PROBLEM DETAILS: Reproduce the whole listing, keeping every character the same.

##### DATASET EXCERPT #####

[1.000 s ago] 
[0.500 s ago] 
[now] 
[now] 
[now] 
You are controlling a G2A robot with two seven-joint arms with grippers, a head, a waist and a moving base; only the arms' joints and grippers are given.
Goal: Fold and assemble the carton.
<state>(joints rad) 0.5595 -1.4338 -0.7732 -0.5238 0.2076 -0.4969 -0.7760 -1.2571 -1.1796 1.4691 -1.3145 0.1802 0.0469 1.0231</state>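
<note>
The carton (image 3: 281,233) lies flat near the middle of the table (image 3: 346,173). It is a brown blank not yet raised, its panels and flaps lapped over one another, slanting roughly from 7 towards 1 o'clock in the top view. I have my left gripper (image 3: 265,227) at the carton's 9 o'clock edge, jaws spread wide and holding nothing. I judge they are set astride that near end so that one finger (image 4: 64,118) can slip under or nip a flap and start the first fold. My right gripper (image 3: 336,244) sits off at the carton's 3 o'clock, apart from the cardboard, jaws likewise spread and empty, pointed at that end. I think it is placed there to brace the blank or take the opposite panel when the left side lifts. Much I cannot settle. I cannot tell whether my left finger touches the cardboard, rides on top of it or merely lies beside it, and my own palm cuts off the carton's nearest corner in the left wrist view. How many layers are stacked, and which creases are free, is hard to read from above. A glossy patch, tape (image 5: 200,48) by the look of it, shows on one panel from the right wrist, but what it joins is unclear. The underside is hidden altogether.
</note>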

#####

RESULT OF THIS TASK:
[1.000 s ago] 
[0.500 s ago] 
[now] 
[now] 
[now] 
You are controlling a G2A robot with two seven-joint arms with grippers, a head, a waist and a moving base; only the arms' joints and grippers are given.
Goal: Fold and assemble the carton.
<state>(joints rad) 0.5595 -1.4338 -0.7732 -0.5238 0.2076 -0.4969 -0.7760 -1.2571 -1.1796 1.4691 -1.3145 0.1802 0.0469 1.0231</state>
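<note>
The carton (image 3: 281,233) lies flat near the middle of the table (image 3: 346,173). It is a brown blank not yet raised, its panels and flaps lapped over one another, slanting roughly from 7 towards 1 o'clock in the top view. I have my left gripper (image 3: 265,227) at the carton's 9 o'clock edge, jaws spread wide and holding nothing. I judge they are set astride that near end so that one finger (image 4: 64,118) can slip under or nip a flap and start the first fold. My right gripper (image 3: 336,244) sits off at the carton's 3 o'clock, apart from the cardboard, jaws likewise spread and empty, pointed at that end. I think it is placed there to brace the blank or take the opposite panel when the left side lifts. Much I cannot settle. I cannot tell whether my left finger touches the cardboard, rides on top of it or merely lies beside it, and my own palm cuts off the carton's nearest corner in the left wrist view. How many layers are stacked, and which creases are free, is hard to read from above. A glossy patch, tape (image 5: 200,48) by the look of it, shows on one panel from the right wrist, but what it joins is unclear. The underside is hidden altogether.
</note>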

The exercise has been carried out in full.